Learn How To Grow Strawberries At Home
Strawberries are an excellent summer fruit, perfect for desserts and beverages. But why purchase expensive strawberries when it is so simple to grow your own?
They thrive in the vegetable garden, on the patio, and in hanging baskets, containers, and window boxes.
How To Grow Your Own Strawberries
Strawberries are available as either classical summer cropping varieties (June bearers) or “ever-bearers” (perpetual), which yield less densely but keep going into autumn.
Order a few plants of two varieties of each type for a succession of fruit. Choose a sunny, protected spot in the well-cultivated ground but avoid areas where potatoes or tomatoes have been raised recently.
Incorporate well-rotted farmyard manure or garden compost. Avoid sites that waterlog in winter. Space plants 16in (40cm) apart in rows 36in (90cm) apart.
Trim roots to about 4in (10cm) and spread them in the planting hole.
Plant with the crown just above and here you might opt for white polythene. Fruit in contact with the soil can spoil.
Traditionally, gardeners have placed straw under the fruit to keep it clean but “strawberry mats”‘ are also available.
Control slugs and snails and use anti-bird netting over fruit. After cropping, shear off the old leaves about 4in above the crown and remove runners (young plants that develop as offshoots from the parent) unless you want to propagate more plants.
Strawberries grow well in containers. Use an equal mix of John Innes No. 3 and multipurpose compost.
Grow bags are also a good option, with four plants in each. Water well and feed with a liquid tomato fertilizer from spring onwards.
When planting in the ground, leave ample space between plants for better yields and easier access, ideally 45 cm.
Using a trowel, excavate a hole that is larger than the root ball and line it with compost.
Then, thoroughly water the plants and continue to water them until autumn.
Growing in Basket
Growing strawberries in hanging baskets is similarly straightforward.
Ensure that the container has ample drainage holes, then line it with old newspaper and moss before adding fresh compost.
Substitute gravel for the newspaper and moss in the containers. Strawbs enjoy a sunny patio or balcony location.
Some garden centers carry strawberry planters that resemble tall pots with large holes along the sides.

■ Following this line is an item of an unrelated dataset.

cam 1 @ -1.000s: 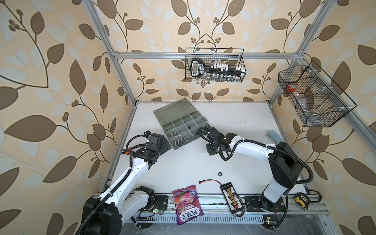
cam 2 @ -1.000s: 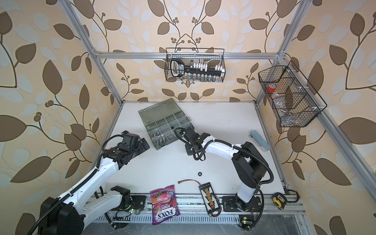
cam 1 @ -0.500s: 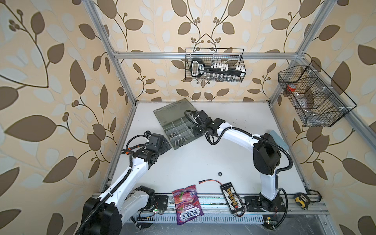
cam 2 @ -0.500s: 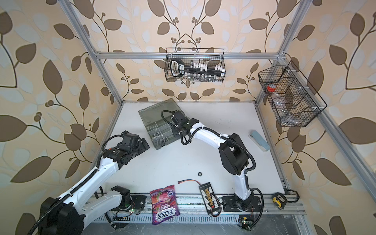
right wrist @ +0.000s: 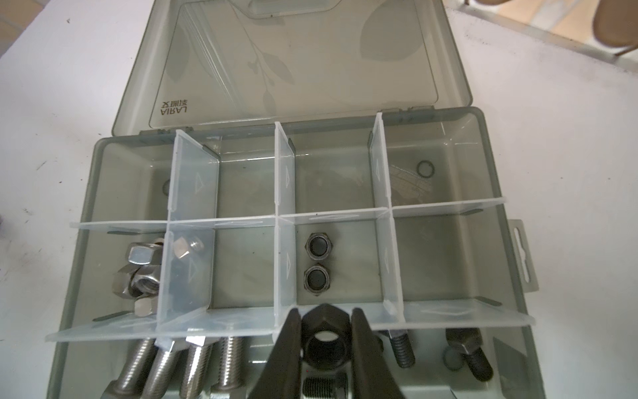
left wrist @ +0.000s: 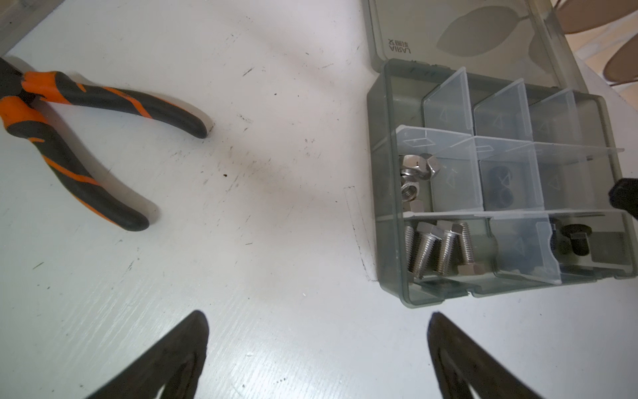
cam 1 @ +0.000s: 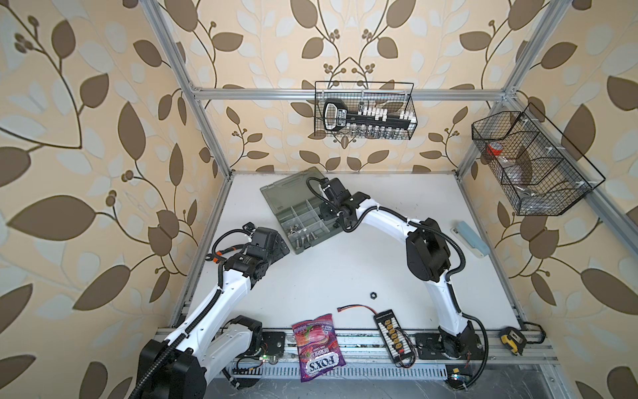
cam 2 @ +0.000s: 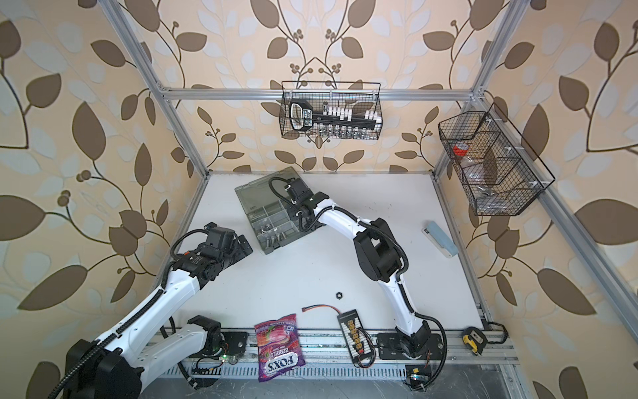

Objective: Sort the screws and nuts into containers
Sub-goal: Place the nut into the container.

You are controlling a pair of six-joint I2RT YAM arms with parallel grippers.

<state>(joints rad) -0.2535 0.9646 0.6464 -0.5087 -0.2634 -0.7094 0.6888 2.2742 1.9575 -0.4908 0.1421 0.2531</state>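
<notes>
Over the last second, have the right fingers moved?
Yes. The right fingers, shut on a black nut, moved from beside the organizer case to above it, toward the back wall.

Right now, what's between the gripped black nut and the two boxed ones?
Only a pale divider separates the gripped nut from them, in the right wrist view.

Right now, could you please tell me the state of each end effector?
Left end effector: open, holding nothing.
Right end effector: closed on a black nut.
</notes>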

These are optimal because they maximize the number of plants, resulting in greater yields.
Consistently fertilize and water your strawberry plants throughout the spring and summer for abundant harvests of succulent strawberries. And remove leaves with pests or diseases.
Strawbs will continue to grow year after year, but you should replace them approximately every three years to ensure that you continue to enjoy excellent harvests.

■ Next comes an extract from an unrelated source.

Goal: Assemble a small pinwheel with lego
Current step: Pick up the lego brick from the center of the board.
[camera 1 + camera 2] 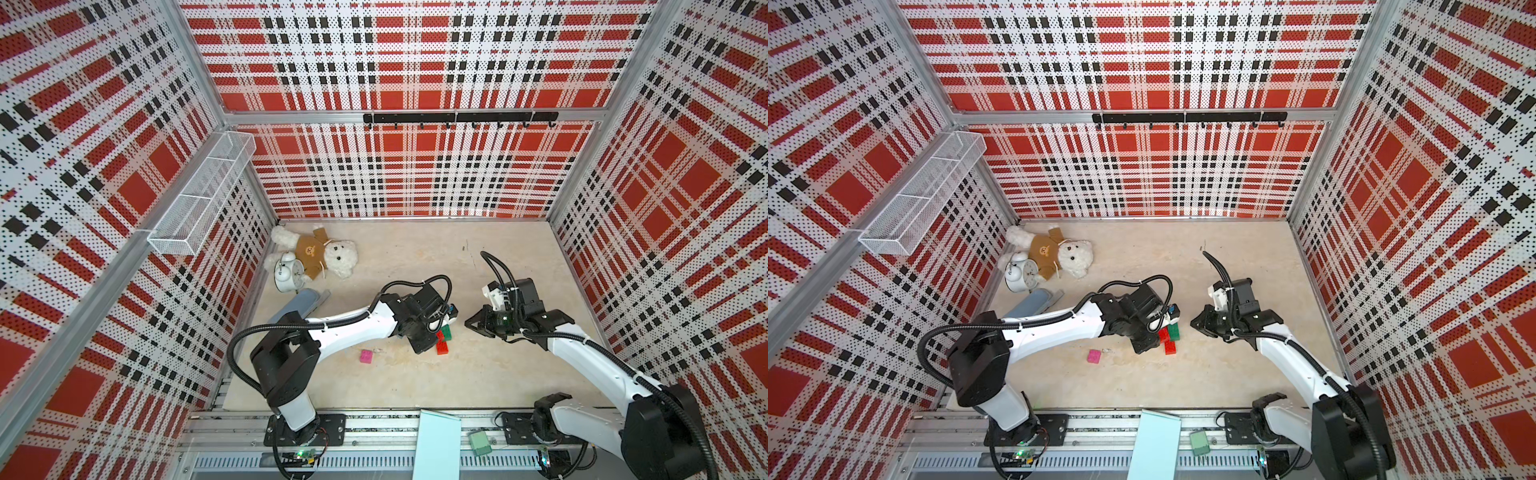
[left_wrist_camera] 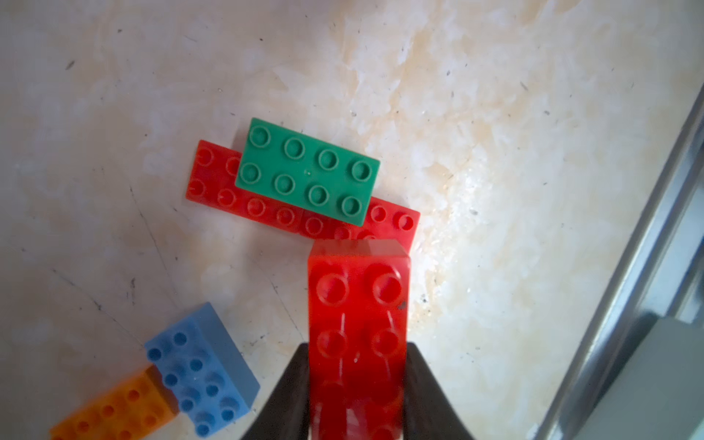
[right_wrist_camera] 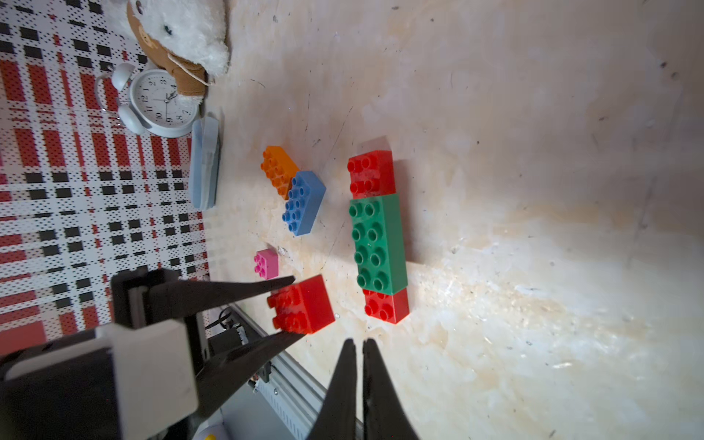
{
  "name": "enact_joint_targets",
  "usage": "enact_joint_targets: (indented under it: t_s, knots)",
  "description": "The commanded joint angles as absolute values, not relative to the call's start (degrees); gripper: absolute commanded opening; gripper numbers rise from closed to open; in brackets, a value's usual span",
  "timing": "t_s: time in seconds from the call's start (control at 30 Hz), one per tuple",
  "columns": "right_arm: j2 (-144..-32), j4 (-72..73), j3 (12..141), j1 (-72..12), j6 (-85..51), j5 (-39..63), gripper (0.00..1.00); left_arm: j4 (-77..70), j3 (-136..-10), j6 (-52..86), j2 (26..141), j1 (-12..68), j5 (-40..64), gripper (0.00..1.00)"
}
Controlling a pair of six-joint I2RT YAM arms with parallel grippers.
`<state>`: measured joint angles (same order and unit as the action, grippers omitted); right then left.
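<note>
Beige tabletop (image 1: pixel 457 374); left gripper (image 3: pixel 297 306) clamps partly cropped red brick (image 2: pixel 358 312), right gripper (image 3: pixel 359 341) closed, empty.

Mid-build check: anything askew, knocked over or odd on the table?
Nothing damaged or spilled. The blue brick lies crooked against the orange brick, touching its end. The right gripper has its jaws shut on nothing, while the left gripper holds a red brick. The teddy bear lies flat in the far corner.

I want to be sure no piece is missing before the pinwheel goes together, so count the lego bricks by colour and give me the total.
Red bricks: 3
Green brick: 1
Orange brick: 1
Blue brick: 1
Pink brick: 1
Total: 7
</note>
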<state>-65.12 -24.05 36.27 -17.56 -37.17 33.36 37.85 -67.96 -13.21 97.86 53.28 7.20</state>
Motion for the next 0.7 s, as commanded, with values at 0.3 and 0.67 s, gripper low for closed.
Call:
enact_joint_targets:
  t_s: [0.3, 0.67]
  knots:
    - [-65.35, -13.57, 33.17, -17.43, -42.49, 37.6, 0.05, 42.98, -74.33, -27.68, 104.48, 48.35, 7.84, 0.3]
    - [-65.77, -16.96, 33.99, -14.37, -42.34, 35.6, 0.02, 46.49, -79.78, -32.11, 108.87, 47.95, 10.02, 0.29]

That is how to grow your own strawberries.
strawberries are typically ripe for picking from June to September.
When the fruit is ready to be harvested, simply pinch through the stalk with your finger and thumb to avoid damaging it.

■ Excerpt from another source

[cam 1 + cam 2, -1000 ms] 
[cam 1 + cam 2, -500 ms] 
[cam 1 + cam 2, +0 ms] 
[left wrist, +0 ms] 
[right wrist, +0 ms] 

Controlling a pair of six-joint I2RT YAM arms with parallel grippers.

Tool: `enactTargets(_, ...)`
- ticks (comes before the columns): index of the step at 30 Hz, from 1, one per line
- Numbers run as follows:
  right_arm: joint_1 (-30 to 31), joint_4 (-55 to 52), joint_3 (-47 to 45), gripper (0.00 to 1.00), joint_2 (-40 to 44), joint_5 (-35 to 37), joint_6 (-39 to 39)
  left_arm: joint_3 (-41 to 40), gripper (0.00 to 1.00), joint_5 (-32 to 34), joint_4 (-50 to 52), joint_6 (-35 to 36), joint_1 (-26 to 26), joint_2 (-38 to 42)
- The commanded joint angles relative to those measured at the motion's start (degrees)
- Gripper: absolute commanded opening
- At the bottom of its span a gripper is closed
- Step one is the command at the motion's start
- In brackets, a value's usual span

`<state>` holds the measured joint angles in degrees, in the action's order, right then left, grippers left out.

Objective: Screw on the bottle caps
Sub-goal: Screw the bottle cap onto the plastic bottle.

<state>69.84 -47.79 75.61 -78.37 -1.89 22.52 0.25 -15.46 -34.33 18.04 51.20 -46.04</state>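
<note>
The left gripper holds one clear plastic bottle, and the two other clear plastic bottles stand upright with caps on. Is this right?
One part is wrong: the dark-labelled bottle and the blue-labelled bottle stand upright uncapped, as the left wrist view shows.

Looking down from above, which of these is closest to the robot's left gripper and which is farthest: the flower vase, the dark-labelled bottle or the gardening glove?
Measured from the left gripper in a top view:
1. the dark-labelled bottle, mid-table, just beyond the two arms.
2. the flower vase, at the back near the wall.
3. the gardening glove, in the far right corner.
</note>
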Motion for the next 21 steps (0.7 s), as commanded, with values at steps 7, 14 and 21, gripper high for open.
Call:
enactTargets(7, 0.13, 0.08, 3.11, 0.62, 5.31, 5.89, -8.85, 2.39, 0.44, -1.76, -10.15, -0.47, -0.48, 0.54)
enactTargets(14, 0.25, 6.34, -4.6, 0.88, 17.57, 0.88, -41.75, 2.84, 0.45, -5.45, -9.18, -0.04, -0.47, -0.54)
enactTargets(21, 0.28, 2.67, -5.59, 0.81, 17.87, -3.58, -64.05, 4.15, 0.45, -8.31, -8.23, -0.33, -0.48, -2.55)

Strawberries should be picked once they are fully red and consumed as soon as possible after picking.
Once your efforts have borne fruit, you can enjoy strawberries in a variety of ways.
With their fresh strawberries, many opt to make jam, while others opt to make desserts such as tarts.
If you own an ice cream maker, consider making strawberry ice cream or doughnuts with strawberry jam.
Or, for a classic British dessert, simply enjoy strawberries on their own or with a splash of cream.
Save old stockings to use as boot liners. It will prevent spiders from entering your shed or garage.